Task: In full and without alteration, output each record given here.

Extracted entries:
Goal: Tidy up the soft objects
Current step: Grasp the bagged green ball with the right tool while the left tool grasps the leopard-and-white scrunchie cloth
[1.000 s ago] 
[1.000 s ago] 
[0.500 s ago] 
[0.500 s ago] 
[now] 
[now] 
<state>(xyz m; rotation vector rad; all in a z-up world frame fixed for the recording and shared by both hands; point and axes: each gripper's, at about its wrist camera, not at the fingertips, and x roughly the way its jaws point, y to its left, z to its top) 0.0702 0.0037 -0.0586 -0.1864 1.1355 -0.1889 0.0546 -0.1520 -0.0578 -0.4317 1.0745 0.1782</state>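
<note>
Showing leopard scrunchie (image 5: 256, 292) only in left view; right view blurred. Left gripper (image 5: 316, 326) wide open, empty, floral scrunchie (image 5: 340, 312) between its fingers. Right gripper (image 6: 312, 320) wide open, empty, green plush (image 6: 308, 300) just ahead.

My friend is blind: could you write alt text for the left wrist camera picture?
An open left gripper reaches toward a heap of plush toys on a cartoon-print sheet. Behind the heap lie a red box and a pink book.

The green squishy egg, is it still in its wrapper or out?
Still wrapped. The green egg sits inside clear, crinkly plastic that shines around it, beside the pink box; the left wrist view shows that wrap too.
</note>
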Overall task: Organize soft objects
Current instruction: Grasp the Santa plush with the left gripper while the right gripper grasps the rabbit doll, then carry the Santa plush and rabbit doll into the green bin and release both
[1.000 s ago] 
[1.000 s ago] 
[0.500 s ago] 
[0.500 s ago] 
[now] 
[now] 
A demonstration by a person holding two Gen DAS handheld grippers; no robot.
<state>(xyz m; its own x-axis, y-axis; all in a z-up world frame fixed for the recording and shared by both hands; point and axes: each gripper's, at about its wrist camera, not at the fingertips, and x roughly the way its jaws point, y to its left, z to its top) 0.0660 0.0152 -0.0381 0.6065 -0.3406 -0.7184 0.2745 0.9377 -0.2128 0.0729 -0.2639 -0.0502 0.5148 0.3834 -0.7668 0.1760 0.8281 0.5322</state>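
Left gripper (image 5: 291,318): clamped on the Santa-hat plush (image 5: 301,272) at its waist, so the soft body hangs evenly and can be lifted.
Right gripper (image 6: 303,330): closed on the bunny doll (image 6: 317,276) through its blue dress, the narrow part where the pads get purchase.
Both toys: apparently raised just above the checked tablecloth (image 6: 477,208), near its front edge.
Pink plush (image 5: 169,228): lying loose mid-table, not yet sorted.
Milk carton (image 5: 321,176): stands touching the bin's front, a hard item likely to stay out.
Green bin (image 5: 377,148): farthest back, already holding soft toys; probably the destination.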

Solution for this exercise:
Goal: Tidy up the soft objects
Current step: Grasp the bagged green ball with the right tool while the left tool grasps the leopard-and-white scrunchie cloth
[1.000 s ago] 
[1.000 s ago] 
[0.500 s ago] 
[0.500 s ago] 
[now] 
[now] 
<state>(xyz m; rotation vector rad; all in a z-up world frame fixed for the recording and shared by both hands; point and axes: each gripper's, at about its wrist camera, not at the fingertips, and x roughly the way its jaws point, y to its left, z to its top) 0.0702 0.0037 -0.0586 -0.1864 1.1355 -0.1889 0.0546 -0.1520 -0.0578 -0.4317 1.0745 0.1782</state>
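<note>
Showing leopard scrunchie (image 5: 256, 292) only in left view; right view blurred. Left gripper (image 5: 316, 326) wide open, empty, floral scrunchie (image 5: 340, 312) between its fingers. Right gripper (image 6: 312, 320) wide open, empty, green plush (image 6: 308, 300) just ahead.

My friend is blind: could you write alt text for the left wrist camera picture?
An open left gripper reaches toward a heap of plush toys on a cartoon-print sheet. Behind the heap lie a red box and a pink book.

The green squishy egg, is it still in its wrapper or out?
Still wrapped. The green egg sits inside clear, crinkly plastic that shines around it, beside the pink box; the left wrist view shows that wrap too.
</note>
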Overall task: Organize soft objects
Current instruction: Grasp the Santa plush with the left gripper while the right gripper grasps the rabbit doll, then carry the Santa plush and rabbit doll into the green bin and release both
[1.000 s ago] 
[1.000 s ago] 
[0.500 s ago] 
[0.500 s ago] 
[now] 
[now] 
A demonstration by a person holding two Gen DAS handheld grippers; no robot.
<state>(xyz m; its own x-axis, y-axis; all in a z-up world frame fixed for the recording and shared by both hands; point and axes: each gripper's, at about its wrist camera, not at the fingertips, and x roughly the way its jaws point, y to its left, z to its top) 0.0660 0.0152 -0.0381 0.6065 -0.3406 -0.7184 0.2745 0.9377 -0.2128 0.0729 -0.2639 -0.0502 0.5148 0.3834 -0.7668 0.1760 0.8281 0.5322</state>
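Left gripper (image 5: 291,318): clamped on the Santa-hat plush (image 5: 301,272) at its waist, so the soft body hangs evenly and can be lifted.
Right gripper (image 6: 303,330): closed on the bunny doll (image 6: 317,276) through its blue dress, the narrow part where the pads get purchase.
Both toys: apparently raised just above the checked tablecloth (image 6: 477,208), near its front edge.
Pink plush (image 5: 169,228): lying loose mid-table, not yet sorted.
Milk carton (image 5: 321,176): stands touching the bin's front, a hard item likely to stay out.
Green bin (image 5: 377,148): farthest back, already holding soft toys; probably the destination.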

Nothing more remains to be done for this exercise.